I say nothing, so he does: ‘You just mentioned an affair, do you think your husband might have been seeing someone else?’

‘No. I was just … You know what I meant. And, anyway, wouldn’t his phone records tell you if he was calling one number more than any other?’

‘Men who have affairs or have some other kind of secret life involving drugs, prostitutes, gangs and the like often have more than one phone.’

‘Do they? I wouldn’t know.’

‘It wouldn’t be entirely surprising if you had no idea what your husband was up to. We thought we’d ask in case …’

‘You’re not searching my house for another phone,’ I state.

‘Mrs Mack-el-roy—’

‘Like I said, wouldn’t you have found something else – known
prostitutes who recognised him, secret bank accounts, maybe drug dealers who … you’ve talked to all those types of people and no one has even vaguely recognised him, have they?’

The FLO says nothing because he doesn’t want to say no again, because for some reason I’m the one now conducting the interrogation. We stare at each other across the room – me the sudden investigator, he the potential criminal.

In the seconds that slide by in silence, I know with a clear certainty I haven’t had since this all began that I can’t tell them what Phoebe told me. She’s right to panic about them not understanding. They
will
twist it, they
will
sully Joel’s name. Not even intentionally, they’ll simply want to ‘cover all angles’, not realising what that is doing to the people who loved him in the process. Phoebe won’t be able to cope, either. Not if they’re like this with her. Not if they start asking questions that imply Joel was someone other than who he was. I can’t protect her if they’ll say things like this to her.

‘Please don’t come back here again,’ I say, even-tempered despite the adrenalin that is fluttering rapidly and fiercely in my chest. ‘I can’t answer your questions because you’re not taking this seriously.’
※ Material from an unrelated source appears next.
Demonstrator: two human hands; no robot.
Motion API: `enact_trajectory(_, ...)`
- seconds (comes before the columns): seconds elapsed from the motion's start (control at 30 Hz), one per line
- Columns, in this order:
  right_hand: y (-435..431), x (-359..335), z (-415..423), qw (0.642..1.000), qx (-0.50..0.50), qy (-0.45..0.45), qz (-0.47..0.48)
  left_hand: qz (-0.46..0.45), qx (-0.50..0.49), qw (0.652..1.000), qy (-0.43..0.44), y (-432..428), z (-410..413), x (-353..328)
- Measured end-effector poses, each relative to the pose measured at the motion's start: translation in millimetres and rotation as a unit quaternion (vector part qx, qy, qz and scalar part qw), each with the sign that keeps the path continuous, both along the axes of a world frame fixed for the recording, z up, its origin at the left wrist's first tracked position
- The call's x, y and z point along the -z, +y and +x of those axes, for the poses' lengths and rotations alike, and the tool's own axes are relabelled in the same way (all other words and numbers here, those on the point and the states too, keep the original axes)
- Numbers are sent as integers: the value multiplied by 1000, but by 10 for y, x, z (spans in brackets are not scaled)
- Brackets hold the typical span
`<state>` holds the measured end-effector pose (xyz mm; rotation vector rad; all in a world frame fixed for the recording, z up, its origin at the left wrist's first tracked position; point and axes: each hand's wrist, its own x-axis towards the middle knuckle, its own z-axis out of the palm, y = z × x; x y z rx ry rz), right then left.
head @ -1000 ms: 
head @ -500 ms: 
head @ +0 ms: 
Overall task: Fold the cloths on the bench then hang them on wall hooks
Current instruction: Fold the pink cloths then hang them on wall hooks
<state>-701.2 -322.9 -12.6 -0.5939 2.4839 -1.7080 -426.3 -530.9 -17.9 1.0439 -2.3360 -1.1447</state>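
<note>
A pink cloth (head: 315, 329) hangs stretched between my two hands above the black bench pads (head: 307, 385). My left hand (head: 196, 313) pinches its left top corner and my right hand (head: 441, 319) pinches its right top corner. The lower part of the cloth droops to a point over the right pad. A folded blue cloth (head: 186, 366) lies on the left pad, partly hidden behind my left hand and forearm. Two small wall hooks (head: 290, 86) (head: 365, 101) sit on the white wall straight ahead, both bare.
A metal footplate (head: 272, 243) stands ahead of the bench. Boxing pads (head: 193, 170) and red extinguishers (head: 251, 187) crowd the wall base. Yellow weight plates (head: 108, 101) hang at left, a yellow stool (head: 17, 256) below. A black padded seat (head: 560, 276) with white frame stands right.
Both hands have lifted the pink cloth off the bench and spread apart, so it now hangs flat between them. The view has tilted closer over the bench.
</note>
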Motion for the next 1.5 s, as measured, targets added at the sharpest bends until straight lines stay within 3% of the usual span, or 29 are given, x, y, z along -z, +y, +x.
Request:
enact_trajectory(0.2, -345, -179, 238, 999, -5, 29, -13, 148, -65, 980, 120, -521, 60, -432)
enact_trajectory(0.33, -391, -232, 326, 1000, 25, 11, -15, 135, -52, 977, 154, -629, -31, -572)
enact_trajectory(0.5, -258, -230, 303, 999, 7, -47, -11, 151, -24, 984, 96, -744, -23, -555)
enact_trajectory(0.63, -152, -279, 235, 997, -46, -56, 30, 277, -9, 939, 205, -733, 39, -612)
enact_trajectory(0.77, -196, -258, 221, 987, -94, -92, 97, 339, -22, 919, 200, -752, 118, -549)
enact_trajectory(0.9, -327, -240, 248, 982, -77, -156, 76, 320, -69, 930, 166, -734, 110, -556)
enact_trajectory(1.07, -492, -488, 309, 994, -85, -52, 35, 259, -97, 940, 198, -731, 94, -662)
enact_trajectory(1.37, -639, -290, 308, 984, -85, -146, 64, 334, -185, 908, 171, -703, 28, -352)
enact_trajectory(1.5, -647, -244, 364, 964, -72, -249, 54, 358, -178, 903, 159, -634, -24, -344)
‘We are taking this very seriously,’ he protests.

‘All right, let me put it this way: my husband didn’t take drugs – he tried them once in his late teens and hated it. He didn’t go with prostitutes or go to lap-dancing clubs no matter what his mates did because he had a brain of his own and he hated those places. He drank too much occasionally but no more than anyone else. He didn’t gamble. He didn’t sleep around. He wasn’t part of a gang. He got one parking ticket in his whole life. He paid his bills, he paid his tax, he visited his parents at least once a month, he visited his elderly aunt the same amount. He occasionally gave other people the wrong impression because he was so friendly he didn’t realise they thought he was flirting. Those are all the things I can tell you.
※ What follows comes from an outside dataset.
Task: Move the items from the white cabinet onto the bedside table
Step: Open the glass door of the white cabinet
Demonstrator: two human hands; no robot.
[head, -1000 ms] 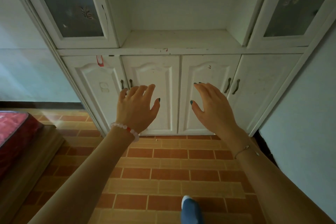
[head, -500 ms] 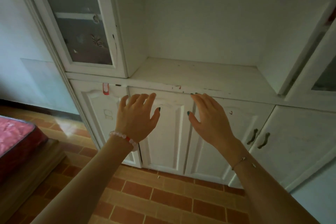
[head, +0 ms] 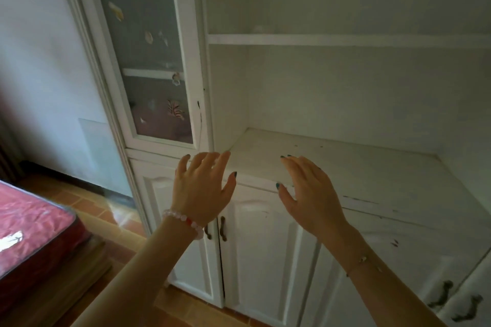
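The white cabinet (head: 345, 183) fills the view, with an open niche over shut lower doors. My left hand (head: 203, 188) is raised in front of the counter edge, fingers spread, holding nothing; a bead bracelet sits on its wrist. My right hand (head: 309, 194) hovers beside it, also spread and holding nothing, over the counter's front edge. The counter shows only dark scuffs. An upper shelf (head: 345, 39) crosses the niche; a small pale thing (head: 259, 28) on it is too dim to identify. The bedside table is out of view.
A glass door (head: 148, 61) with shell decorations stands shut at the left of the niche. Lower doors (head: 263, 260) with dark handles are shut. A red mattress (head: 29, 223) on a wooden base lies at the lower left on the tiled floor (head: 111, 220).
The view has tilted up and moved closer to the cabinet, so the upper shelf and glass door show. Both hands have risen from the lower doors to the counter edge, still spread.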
‘Don’t come back here. If you do come back here, I will not let you in nor speak to you.’ I stand aside and open the living room door. ‘Please leave now.’

‘Mrs Mack-el-roy, I’m you’re FLO, I’m here for you. I’m sorry this is so upsetting, but all we want to do is get to the truth.’

‘It’s Mack-
le
-roy. And go now, please, just go away and leave us alone.’

IX

The letter sits on my kitchen table, placid and deadly.
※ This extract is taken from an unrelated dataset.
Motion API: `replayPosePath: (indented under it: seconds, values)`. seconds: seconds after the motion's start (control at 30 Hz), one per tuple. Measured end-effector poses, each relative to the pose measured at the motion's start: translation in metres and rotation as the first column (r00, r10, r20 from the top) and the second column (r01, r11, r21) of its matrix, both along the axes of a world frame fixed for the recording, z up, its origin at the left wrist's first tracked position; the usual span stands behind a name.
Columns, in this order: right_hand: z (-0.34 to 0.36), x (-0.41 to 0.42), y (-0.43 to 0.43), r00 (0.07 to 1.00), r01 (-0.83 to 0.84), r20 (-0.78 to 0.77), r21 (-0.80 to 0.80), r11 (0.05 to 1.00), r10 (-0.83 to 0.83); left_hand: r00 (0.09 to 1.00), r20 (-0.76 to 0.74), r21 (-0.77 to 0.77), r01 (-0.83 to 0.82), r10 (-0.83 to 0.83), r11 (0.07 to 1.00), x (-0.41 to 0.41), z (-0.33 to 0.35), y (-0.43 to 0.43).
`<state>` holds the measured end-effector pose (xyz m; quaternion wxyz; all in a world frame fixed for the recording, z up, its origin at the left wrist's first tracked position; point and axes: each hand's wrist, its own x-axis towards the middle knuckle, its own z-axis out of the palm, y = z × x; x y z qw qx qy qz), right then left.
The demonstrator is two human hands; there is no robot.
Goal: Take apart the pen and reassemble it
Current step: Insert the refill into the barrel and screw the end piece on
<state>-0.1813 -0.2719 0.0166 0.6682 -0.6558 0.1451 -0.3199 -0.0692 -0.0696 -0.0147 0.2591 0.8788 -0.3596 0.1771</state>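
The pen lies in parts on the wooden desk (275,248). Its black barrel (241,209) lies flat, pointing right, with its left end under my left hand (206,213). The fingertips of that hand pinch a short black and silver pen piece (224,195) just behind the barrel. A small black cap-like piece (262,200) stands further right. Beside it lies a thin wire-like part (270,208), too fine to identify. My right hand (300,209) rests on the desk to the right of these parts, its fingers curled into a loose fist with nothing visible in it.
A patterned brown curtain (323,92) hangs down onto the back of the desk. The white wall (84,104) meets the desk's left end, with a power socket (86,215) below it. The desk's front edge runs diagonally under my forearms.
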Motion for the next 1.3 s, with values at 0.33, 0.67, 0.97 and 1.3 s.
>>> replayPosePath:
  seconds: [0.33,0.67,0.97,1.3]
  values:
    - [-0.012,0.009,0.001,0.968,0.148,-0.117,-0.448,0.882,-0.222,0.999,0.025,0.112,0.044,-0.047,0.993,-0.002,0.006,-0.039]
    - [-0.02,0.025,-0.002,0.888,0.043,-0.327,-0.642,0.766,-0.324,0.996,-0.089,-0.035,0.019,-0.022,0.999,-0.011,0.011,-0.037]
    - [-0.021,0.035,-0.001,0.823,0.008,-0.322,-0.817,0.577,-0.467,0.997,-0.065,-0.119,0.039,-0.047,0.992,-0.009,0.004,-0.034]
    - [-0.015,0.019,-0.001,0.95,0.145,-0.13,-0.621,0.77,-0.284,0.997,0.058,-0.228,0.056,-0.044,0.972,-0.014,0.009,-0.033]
I inhale as much as I can and my body moves. I am no longer frozen as I relive the past, I am in the present and I can move.

I take a step back. I take another step back. And another step. And another. Until I step back and I am on the other side of the room. I have the solidity of a wall behind me. I have the ability to press my body against it, the coolness of the painted plaster, a welcoming, shocking reminder that I am back in the present. I let myself go, slide to the ground and stare at the letter.